BEGIN

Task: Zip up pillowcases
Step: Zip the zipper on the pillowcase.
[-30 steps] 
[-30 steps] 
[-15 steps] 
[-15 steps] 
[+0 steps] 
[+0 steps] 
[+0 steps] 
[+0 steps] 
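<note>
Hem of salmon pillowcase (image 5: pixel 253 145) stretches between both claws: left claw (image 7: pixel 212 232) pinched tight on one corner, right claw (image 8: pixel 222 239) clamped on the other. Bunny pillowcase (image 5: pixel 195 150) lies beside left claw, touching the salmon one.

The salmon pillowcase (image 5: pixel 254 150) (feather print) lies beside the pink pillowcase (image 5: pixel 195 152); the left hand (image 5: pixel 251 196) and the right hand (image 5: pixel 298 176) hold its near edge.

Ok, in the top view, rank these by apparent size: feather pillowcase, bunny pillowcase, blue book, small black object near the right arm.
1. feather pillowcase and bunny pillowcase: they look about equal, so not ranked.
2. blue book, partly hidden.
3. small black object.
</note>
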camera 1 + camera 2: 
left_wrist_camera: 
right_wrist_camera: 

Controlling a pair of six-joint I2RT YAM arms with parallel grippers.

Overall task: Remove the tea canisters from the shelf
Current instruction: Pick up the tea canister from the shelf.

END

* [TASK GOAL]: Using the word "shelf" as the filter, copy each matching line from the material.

* [ANSWER TO THIS EXERCISE]:
Overall task: Remove the tea canisters from the shelf
Current instruction: Pick up the tea canister from the shelf.

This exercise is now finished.